───── INPUT DATA ─────

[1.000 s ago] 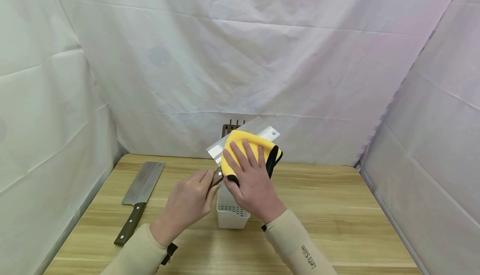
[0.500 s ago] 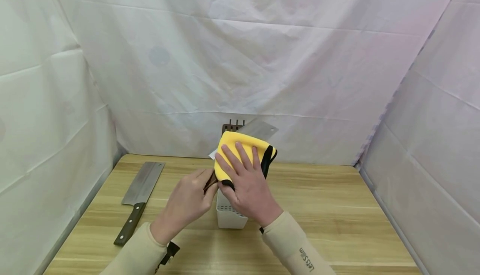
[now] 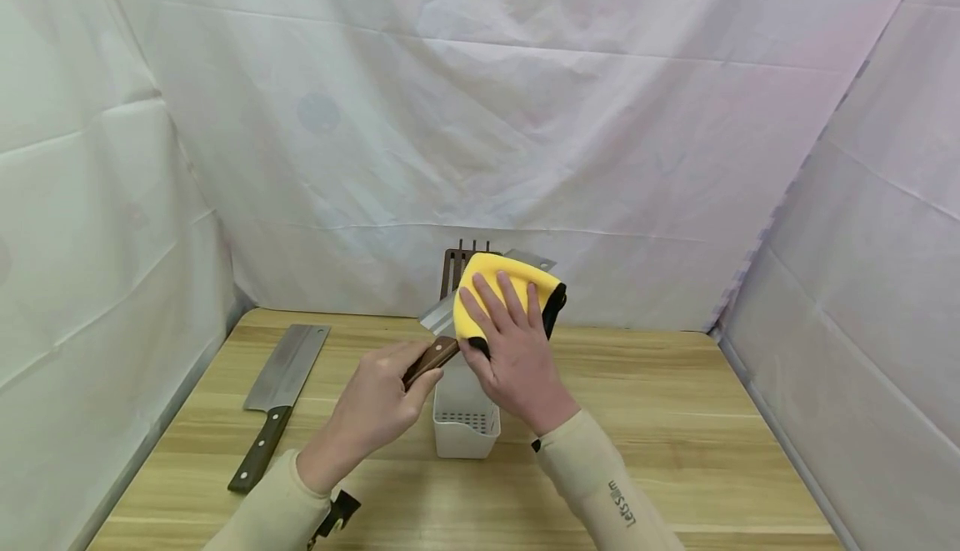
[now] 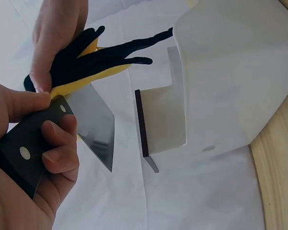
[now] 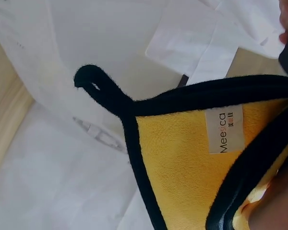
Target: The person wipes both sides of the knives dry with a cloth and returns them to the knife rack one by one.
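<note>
Raised above the table, a cleaver with a brown riveted handle is gripped by my left hand. Its broad steel blade points up and to the right. Across the blade lies a yellow cloth with black trim, and my right hand presses on it with straight, spread fingers. The cloth hides the blade's middle; a lower corner and the far tip with its hole show. In the left wrist view, my fingers curl round the dark handle. The cloth's label shows in the right wrist view.
A white holder with a perforated floor stands under the hands, its brown slotted top and thin prongs behind. A second cleaver lies on the wooden table at left. White curtains enclose the table.
My right hand slid the cloth down-left toward the handle, then back up-right. More of the handle and the blade's lower corner show again. My left hand stays nearly in place.
</note>
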Tool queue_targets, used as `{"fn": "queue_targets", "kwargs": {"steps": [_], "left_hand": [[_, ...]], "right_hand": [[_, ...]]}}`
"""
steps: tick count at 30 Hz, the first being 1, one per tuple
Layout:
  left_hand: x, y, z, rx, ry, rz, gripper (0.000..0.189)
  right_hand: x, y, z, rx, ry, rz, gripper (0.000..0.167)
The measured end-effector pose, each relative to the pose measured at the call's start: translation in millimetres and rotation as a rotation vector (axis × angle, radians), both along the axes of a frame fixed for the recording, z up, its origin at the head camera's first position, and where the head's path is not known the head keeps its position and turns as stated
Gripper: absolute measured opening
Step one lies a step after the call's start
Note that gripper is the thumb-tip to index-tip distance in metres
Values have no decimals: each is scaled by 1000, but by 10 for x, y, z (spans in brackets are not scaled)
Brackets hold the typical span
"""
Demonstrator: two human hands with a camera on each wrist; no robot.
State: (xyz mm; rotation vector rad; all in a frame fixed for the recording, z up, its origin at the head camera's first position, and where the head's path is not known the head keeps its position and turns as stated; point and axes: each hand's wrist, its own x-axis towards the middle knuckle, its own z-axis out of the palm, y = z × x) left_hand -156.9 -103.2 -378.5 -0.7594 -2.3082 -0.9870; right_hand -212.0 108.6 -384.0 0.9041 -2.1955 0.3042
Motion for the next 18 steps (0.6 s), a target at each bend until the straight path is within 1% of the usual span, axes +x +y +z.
{"fn": "queue_targets", "kwargs": {"steps": [6,11,15,18], "left_hand": [[16,-7,-14,40,-37,-11,14],[20,-6,-8,78,-78,-25,16],[27,1,13,102,-141,-16,18],[28,8,33,127,-199,-14,21]], "right_hand": [[-61,97,18,-37,-16,-13,65],[-47,100,40,-25,-32,-13,66],[-6,69,58,-23,-53,0,66],[16,32,58,-17,-52,16,66]]}}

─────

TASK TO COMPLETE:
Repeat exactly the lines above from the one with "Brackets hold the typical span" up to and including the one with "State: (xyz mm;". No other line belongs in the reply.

PROBLEM SOLUTION:
Brackets hold the typical span
"""
Demonstrator: two human hands with a camera on each wrist; no robot.
State: (xyz mm; rotation vector rad; all in a frame fixed for the recording, z up, its origin at the head camera's first position, and where the head's path is not known the head keeps its position and turns as stated; point and axes: each hand's wrist, its own x-axis towards the middle knuckle, its own z-axis out of the palm, y = z × x) left_hand -156.9 -103.2 -378.5 -0.7594 -2.3082 -0.9870; right_hand -212.0 108.6 -384.0 0.9041 -2.1955 0.3042

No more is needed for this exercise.